I wanted to talk about the recent occurrence of the fatal shooting of United Healthcare CEO Brian Thompson. Or more specifically, the now major suspect in question Luigi Mangione.

It is not confirmed if Luigi did it, it “appears” that there is a lot of evidence stacked against him at the moment. I must mention that the way he was caught and the evidence he had on him was very suspicious. Everything about him tells me that he is not a stupid person. I don’t know how so many pictures of him are appearing, but that’s not usually what happens when these kinds of things go down.

Nonetheless, he has been arrested, and he is now the primary suspect in this case.

I want to make stuff when I feel extreme convictions to do so. I’d be lying to myself if I haven’t been having a lot of strong feelings and opinions that are resurgent and resonating from the core of my being because of all this.

I feel for the CEO’s family, but I truly don’t have any empathy or care for him. I don’t care that he got killed or for the way he got killed.

My point here, however, is that it upsets me that I feel this way. It upsets me that I don’t have empathy. Not only upset about myself, but everybody else who feels the same. The like ratio on UnitedHealth Group’s Facebook post announcing his death is enough proof that it’s is true.
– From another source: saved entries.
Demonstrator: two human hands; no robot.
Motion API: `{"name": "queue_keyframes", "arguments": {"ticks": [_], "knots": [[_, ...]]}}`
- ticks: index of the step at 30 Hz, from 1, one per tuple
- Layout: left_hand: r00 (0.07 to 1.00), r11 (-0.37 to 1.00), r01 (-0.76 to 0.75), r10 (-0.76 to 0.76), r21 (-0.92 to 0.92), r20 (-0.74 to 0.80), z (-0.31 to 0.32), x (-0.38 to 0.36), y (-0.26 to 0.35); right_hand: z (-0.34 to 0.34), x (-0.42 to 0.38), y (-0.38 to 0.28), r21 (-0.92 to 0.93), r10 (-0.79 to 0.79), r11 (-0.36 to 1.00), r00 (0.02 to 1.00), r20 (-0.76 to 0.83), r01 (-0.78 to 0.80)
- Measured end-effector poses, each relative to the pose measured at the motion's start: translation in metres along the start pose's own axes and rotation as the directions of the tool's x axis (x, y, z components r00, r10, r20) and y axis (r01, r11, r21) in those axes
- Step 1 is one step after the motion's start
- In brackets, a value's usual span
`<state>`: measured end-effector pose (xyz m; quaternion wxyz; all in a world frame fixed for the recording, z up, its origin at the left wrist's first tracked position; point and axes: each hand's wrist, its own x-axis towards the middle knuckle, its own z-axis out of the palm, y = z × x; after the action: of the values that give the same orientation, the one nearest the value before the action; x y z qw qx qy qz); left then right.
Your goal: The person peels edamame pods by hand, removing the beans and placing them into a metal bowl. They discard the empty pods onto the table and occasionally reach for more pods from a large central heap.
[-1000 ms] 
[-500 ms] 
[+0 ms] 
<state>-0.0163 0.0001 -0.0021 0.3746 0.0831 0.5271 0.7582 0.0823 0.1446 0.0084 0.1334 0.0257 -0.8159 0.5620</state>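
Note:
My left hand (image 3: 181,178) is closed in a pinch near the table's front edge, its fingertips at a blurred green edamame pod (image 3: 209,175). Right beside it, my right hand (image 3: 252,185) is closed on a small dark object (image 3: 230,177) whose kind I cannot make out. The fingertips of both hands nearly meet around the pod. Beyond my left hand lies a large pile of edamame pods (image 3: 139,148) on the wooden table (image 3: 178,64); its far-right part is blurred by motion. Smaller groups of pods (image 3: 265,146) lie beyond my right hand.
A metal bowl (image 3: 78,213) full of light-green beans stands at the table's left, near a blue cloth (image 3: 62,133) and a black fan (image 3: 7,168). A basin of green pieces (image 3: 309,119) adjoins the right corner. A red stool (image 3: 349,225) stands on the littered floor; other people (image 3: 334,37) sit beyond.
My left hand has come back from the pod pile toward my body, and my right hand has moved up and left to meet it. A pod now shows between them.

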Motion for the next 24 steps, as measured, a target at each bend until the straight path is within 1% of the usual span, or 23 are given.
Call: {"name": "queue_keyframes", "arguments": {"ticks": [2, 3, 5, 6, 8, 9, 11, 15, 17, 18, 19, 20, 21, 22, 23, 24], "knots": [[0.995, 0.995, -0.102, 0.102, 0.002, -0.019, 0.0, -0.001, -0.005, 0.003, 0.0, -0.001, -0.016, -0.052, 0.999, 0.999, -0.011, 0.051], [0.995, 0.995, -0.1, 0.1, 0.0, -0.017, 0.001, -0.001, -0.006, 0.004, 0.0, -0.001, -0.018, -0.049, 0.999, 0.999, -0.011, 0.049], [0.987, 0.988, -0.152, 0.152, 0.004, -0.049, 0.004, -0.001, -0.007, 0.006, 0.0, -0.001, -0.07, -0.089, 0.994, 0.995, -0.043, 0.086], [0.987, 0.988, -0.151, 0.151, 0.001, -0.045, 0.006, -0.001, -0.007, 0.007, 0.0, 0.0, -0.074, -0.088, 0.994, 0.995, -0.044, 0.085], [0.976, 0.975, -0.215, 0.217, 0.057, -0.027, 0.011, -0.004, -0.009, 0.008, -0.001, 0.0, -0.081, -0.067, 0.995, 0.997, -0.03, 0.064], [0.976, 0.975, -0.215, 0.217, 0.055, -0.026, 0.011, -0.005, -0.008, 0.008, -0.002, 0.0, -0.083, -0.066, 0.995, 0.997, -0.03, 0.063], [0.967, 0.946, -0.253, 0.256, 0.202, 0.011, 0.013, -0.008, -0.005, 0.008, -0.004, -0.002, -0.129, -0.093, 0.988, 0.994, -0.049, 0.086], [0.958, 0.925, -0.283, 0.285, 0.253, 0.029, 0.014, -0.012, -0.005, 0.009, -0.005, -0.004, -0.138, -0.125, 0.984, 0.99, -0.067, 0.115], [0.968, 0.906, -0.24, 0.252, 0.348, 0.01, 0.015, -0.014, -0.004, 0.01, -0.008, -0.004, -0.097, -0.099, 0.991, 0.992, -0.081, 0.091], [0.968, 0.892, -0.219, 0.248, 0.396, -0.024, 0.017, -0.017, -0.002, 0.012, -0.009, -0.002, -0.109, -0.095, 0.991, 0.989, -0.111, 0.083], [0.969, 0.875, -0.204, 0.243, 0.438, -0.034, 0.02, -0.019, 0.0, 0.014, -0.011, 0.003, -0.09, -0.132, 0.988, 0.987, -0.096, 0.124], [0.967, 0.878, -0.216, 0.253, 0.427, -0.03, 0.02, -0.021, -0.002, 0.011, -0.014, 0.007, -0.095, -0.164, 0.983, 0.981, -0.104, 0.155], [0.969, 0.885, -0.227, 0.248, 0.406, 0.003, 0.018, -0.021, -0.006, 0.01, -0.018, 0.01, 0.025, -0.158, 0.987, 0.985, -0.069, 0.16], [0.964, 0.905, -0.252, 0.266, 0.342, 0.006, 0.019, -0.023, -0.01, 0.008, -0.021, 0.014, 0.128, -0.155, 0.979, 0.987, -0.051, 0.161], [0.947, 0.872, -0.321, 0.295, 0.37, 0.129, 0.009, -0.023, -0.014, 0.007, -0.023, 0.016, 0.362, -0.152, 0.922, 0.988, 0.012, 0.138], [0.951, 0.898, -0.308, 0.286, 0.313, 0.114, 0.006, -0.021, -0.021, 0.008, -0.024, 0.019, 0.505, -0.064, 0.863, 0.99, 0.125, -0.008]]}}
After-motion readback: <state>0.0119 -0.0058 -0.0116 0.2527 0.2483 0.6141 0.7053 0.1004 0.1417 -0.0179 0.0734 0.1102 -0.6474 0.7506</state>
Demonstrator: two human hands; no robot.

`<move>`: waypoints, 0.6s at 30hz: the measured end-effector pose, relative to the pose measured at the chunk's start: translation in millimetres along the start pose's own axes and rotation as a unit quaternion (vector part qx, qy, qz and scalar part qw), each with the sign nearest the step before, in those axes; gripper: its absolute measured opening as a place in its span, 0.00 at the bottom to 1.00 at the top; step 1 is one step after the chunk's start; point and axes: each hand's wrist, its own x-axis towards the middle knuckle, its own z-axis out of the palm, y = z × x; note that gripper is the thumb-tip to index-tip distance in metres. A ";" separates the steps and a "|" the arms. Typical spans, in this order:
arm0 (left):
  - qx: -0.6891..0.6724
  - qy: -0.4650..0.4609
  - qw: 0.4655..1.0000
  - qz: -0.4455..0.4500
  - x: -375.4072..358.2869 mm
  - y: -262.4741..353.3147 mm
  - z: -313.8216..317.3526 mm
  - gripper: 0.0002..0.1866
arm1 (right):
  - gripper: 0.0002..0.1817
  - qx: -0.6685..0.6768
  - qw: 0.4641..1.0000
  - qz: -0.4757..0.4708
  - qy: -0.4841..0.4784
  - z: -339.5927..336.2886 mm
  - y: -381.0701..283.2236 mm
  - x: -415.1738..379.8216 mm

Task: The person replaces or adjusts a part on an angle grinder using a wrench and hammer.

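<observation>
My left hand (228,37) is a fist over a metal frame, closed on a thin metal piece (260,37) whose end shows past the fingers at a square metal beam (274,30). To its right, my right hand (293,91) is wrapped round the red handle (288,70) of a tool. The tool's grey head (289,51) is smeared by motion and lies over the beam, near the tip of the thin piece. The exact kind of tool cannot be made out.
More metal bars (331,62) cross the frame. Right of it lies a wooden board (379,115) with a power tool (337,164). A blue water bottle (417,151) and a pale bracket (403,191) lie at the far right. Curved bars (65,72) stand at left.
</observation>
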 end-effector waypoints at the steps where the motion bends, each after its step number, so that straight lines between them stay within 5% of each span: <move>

I decided over a year ago to stay away from mainstream media as much as I can. However this incident has been a painful reminder that we don’t live in a healthy society. My worldview from my bubble is not the world. No society is perfect; none ever will be. This universe we live in will never be perfect. I’d argue that that’s what’s beautiful about it. It’s likely the main reason it’s even able to exist.

When someone who is in a powerful position is targeted and shot dead in the street, and everyone’s reaction, besides the corporate media, is one of rejoice and satisfaction; it tells me that there is something very wrong. To me, it cannot be confirmed any more by anything else that there is something very wrong with the system, with our society’s morale, and where corporations stand.

(I’d also like to add that the contrast between this case, and the one of Daniel Penny is astounding.)

I think it might be true that there is nothing but soulless out-of-touch-with-reality individuals at the top. The people that have the most wealth and power are like that. Sociopaths, narcissists, and psychopaths win in this game of “see how much money you can make at all costs”, or “capitalism” for short. Currently money, and fame, but ultimately money, is the principal symbol of power.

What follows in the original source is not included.